■ TASK REQUIREMENTS:
What you submit must be an exact copy of the listing below, with no images in it.

──────────────────────────────

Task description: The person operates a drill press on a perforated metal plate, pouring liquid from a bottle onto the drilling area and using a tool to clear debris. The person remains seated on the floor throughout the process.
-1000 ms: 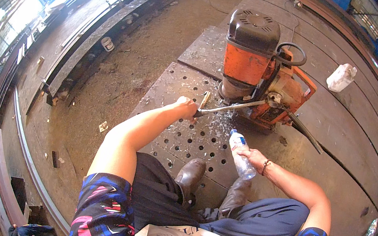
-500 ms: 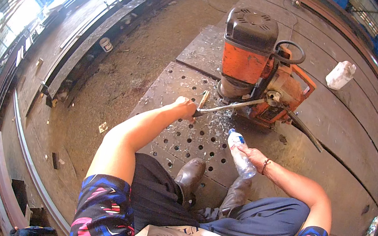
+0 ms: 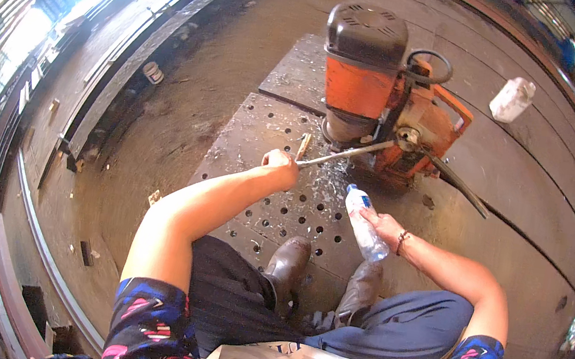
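Observation:
An orange magnetic drill (image 3: 361,87) with a black motor cap stands on a steel plate (image 3: 238,136) with round holes. My left hand (image 3: 280,166) is closed round the outer end of one of its long feed levers (image 3: 350,151), hiding the grip. My right hand (image 3: 385,228) holds a clear plastic bottle (image 3: 370,237) with a blue-and-white label, tilted with its neck toward the drill's base. Metal shavings (image 3: 332,175) lie below the lever. Beside my left fingers is a thin yellowish-brown piece (image 3: 304,146) whose kind I cannot make out.
A second lever (image 3: 459,184) sticks out to the right of the drill. Farther right stands a whitish plastic jug (image 3: 512,99). My boots (image 3: 289,257) rest at the plate's near edge. Long steel beams (image 3: 126,69) and a small white tub (image 3: 152,72) are at the left.
The view has shifted slightly, so the drill appears farther left. My left hand has turned over the lever's end and now covers its dark grip. My right hand still holds the bottle.

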`<state>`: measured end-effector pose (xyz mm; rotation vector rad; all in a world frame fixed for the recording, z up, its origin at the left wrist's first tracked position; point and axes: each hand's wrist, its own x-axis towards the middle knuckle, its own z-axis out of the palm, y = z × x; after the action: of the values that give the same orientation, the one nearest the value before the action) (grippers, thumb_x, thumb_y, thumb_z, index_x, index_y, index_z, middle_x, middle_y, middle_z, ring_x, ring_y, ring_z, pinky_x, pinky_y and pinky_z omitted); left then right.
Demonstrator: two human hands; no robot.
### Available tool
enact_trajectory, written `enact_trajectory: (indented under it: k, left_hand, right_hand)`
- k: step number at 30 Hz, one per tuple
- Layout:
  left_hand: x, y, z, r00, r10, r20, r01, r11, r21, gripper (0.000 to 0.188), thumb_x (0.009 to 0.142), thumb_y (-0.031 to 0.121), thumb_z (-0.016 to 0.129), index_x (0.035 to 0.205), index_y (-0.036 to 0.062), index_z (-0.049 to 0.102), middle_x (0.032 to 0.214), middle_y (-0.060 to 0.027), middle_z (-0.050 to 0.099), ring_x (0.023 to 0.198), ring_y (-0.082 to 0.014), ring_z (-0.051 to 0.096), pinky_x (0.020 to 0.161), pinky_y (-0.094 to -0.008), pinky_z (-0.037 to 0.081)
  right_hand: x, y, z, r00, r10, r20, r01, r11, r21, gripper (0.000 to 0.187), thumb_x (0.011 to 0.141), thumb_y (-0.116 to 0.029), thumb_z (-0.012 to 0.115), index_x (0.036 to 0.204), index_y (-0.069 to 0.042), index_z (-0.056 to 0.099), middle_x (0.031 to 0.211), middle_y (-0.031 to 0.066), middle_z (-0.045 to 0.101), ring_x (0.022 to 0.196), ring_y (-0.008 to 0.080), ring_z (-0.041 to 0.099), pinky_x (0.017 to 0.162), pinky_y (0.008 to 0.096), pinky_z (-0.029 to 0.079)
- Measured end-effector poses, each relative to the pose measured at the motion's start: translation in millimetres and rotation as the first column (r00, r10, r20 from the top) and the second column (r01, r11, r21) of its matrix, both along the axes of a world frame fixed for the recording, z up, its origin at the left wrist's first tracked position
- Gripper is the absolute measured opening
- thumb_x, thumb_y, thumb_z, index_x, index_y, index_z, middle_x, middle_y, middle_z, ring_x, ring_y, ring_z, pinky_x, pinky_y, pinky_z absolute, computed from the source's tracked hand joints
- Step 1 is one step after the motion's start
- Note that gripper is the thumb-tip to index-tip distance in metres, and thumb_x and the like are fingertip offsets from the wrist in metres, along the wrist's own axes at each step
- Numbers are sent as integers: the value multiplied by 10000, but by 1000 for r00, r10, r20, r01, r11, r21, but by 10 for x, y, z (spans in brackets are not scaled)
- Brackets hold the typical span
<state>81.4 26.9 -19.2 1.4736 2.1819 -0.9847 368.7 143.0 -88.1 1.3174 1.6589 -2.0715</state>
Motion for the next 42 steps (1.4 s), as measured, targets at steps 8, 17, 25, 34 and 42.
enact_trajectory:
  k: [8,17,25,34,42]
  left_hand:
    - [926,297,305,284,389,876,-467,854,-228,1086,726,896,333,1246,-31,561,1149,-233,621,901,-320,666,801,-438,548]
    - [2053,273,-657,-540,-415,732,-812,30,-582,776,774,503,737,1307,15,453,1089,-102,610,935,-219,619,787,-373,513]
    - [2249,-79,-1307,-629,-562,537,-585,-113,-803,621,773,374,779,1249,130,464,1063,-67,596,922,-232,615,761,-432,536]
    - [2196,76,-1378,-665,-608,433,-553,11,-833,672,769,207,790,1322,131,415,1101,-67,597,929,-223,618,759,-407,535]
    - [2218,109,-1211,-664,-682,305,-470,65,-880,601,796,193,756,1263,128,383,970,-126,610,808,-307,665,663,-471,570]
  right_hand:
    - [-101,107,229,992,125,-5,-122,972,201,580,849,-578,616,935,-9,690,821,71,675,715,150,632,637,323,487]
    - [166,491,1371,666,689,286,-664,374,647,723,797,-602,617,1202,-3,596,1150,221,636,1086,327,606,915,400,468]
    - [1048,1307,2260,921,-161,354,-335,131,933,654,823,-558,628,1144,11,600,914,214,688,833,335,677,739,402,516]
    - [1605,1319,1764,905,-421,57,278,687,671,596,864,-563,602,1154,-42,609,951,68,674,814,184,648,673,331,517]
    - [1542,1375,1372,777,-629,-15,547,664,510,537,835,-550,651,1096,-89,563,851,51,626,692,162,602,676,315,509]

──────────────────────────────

■ RESPONSE TO THIS TASK:
Task description: The person operates a drill press on a perforated metal plate, pouring liquid from a bottle onto the drilling area and using a tool to clear debris. The person remains seated on the floor throughout the process.
-1000 ms: 
-500 ms: 
+0 ms: 
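Observation:
An orange magnetic drill (image 3: 361,87) with a black motor cap stands on a steel plate (image 3: 238,136) with round holes. My left hand (image 3: 280,166) is closed round the outer end of one of its long feed levers (image 3: 350,151), hiding the grip. My right hand (image 3: 385,228) holds a clear plastic bottle (image 3: 370,237) with a blue-and-white label, tilted with its neck toward the drill's base. Metal shavings (image 3: 332,175) lie below the lever. Beside my left fingers is a thin yellowish-brown piece (image 3: 304,146) whose kind I cannot make out.
A second lever (image 3: 459,184) sticks out to the right of the drill. Farther right stands a whitish plastic jug (image 3: 512,99). My boots (image 3: 289,257) rest at the plate's near edge. Long steel beams (image 3: 126,69) and a small white tub (image 3: 152,72) are at the left.
The view has shifted slightly, so the drill appears farther left. My left hand has turned over the lever's end and now covers its dark grip. My right hand still holds the bottle.
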
`<state>`: measured end-effector pose (xyz mm; rotation vector rad; all in a world frame fixed for the recording, z up, its origin at the left wrist's first tracked position; point and axes: each hand's wrist, its own x-axis towards the middle knuckle, its own z-axis out of the palm, y = z × x; after the action: of the values that give the same orientation, the one nearest the value before the action) (grippers, thumb_x, thumb_y, thumb_z, index_x, index_y, index_z, middle_x, middle_y, middle_z, ring_x, ring_y, ring_z, pinky_x, pinky_y and pinky_z omitted); left then right.
Demonstrator: two human hands; no robot.
### Available tool
enact_trajectory, written `enact_trajectory: (indented under it: k, left_hand, right_hand)`
- k: step number at 30 Hz, one per tuple
- Layout:
  left_hand: x, y, z, r00, r10, r20, r01, r11, r21, gripper (0.000 to 0.188), thumb_x (0.009 to 0.142), thumb_y (-0.031 to 0.121), thumb_z (-0.016 to 0.129), index_x (0.035 to 0.205), index_y (-0.036 to 0.062), index_z (-0.049 to 0.102), middle_x (0.032 to 0.214), middle_y (-0.060 to 0.027), middle_z (-0.050 to 0.099), ring_x (0.023 to 0.198), ring_y (-0.082 to 0.014), ring_z (-0.051 to 0.096), pinky_x (0.020 to 0.161), pinky_y (-0.094 to -0.008), pinky_z (-0.037 to 0.081)
  right_hand: x, y, z, r00, r10, r20, r01, r11, r21, gripper (0.000 to 0.187), thumb_x (0.011 to 0.141), thumb_y (-0.116 to 0.029), thumb_z (-0.012 to 0.115), index_x (0.036 to 0.204), index_y (-0.069 to 0.042), index_z (-0.056 to 0.099), middle_x (0.031 to 0.211), middle_y (-0.031 to 0.066), middle_z (-0.045 to 0.101), ring_x (0.022 to 0.196), ring_y (-0.008 to 0.080), ring_z (-0.041 to 0.099), pinky_x (0.017 to 0.162), pinky_y (0.008 to 0.096), pinky_z (-0.029 to 0.079)
- Measured end-effector poses, each relative to the pose measured at the motion's start: translation in millimetres and rotation as the first column (r00, r10, r20 from the top) and the second column (r01, r11, r21) of its matrix, both along the axes of a world frame fixed for the recording, z up, its origin at the left wrist's first tracked position
- Gripper is the absolute measured opening
- thumb_x, thumb_y, thumb_z, index_x, index_y, index_z, middle_x, middle_y, middle_z, ring_x, ring_y, ring_z, pinky_x, pinky_y, pinky_z absolute, computed from the source's tracked hand joints
- Step 1 is one step after the motion's start
- Note that gripper is the thumb-tip to index-tip distance in metres, and thumb_x and the like are fingertip offsets from the wrist in metres, along the wrist's own axes at each step
- Numbers are sent as integers: the value multiplied by 10000, but by 1000 for r00, r10, r20, r01, r11, r21, but by 10 for x, y, z (spans in brackets are not scaled)
- Brackets hold the typical span
<state>81.4 26.9 -19.2 1.4736 2.1819 -0.9847 368.7 143.0 -88.1 1.3174 1.6589 -2.0715</state>
Motion for the next 42 steps (1.4 s), as measured, targets at steps 8, 17, 25, 34 and 42.
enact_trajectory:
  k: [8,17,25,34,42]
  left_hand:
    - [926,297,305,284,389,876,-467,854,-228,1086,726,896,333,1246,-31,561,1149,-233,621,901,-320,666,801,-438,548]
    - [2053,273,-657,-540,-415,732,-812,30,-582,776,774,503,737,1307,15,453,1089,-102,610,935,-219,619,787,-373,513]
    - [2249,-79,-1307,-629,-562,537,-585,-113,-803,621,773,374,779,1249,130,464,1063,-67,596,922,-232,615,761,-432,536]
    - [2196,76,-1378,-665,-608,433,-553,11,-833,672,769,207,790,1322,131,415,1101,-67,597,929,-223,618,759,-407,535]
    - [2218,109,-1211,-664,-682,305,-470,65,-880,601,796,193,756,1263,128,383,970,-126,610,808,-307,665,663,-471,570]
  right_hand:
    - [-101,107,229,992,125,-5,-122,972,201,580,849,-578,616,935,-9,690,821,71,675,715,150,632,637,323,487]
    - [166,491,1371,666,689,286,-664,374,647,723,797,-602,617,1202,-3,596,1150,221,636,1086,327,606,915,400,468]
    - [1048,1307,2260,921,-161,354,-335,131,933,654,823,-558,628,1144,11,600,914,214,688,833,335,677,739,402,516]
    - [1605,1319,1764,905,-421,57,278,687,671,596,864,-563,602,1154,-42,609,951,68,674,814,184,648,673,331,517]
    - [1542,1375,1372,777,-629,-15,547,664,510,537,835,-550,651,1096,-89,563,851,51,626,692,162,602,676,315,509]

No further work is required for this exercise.